*Problem description*. Return only the lines running from the top of the entries to the line with "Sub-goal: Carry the", inclusive, exactly as written.

Data excerpts:
________________________________________

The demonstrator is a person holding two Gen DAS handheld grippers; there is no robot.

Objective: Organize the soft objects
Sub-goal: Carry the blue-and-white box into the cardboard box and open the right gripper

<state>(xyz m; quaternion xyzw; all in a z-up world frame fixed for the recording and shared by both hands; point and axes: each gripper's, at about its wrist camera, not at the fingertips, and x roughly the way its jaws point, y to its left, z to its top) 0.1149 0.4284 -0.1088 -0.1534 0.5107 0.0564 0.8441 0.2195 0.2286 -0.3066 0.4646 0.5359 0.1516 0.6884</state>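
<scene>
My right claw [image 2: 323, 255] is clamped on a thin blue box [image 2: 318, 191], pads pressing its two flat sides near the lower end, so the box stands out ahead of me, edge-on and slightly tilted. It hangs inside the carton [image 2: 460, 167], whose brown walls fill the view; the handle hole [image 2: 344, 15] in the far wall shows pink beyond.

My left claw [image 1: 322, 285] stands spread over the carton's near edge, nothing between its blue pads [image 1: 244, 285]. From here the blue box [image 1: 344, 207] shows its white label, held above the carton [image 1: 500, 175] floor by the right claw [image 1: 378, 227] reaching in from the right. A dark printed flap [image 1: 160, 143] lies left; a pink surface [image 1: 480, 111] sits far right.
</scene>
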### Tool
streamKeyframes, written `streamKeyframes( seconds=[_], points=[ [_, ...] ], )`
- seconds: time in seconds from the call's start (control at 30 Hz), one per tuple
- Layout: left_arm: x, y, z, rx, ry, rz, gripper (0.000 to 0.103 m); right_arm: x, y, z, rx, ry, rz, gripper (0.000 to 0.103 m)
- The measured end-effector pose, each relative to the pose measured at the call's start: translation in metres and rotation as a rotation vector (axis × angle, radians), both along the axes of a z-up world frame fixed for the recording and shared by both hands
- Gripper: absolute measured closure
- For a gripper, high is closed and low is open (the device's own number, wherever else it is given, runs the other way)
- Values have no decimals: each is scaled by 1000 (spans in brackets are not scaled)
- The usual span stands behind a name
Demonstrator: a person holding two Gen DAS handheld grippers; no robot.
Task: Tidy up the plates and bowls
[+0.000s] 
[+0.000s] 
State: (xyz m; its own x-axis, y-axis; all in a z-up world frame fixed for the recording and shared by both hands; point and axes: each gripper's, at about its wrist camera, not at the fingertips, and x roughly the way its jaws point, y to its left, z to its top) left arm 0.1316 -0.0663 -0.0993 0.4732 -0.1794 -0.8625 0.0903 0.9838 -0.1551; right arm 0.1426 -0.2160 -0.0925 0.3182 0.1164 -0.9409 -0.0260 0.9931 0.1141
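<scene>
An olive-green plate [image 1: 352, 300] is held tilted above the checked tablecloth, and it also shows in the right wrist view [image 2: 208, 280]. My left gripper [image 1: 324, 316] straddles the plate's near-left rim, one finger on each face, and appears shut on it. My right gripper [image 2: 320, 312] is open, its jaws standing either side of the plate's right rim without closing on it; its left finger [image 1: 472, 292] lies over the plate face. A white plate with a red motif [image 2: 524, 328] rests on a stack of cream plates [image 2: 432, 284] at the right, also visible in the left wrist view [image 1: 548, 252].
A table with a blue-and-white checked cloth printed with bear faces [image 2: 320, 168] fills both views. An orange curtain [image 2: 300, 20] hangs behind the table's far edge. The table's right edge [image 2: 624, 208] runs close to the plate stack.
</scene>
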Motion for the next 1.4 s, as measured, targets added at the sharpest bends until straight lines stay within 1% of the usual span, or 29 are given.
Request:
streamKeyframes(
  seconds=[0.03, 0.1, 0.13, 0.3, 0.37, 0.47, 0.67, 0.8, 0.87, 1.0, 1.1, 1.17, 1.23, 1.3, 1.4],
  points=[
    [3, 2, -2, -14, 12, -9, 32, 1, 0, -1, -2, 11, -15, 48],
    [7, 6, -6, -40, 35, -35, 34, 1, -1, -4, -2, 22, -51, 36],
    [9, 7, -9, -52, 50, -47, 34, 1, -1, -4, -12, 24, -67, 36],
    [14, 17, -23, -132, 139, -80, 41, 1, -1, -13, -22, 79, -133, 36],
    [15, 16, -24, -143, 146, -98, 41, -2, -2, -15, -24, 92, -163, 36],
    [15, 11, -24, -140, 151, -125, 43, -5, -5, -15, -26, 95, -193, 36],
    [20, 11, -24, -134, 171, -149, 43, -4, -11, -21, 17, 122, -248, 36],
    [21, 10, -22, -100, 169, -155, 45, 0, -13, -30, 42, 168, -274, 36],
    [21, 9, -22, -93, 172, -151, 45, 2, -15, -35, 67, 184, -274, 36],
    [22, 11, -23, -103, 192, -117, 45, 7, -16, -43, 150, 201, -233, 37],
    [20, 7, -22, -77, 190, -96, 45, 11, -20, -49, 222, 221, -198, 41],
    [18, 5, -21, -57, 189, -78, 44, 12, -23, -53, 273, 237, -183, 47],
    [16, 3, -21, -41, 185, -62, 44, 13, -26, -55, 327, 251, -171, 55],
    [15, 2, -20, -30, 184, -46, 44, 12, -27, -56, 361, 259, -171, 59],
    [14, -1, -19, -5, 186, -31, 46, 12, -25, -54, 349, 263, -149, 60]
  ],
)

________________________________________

*Solution to the problem*.
The demonstrator is a person holding two Gen DAS handheld grippers; there is no robot.

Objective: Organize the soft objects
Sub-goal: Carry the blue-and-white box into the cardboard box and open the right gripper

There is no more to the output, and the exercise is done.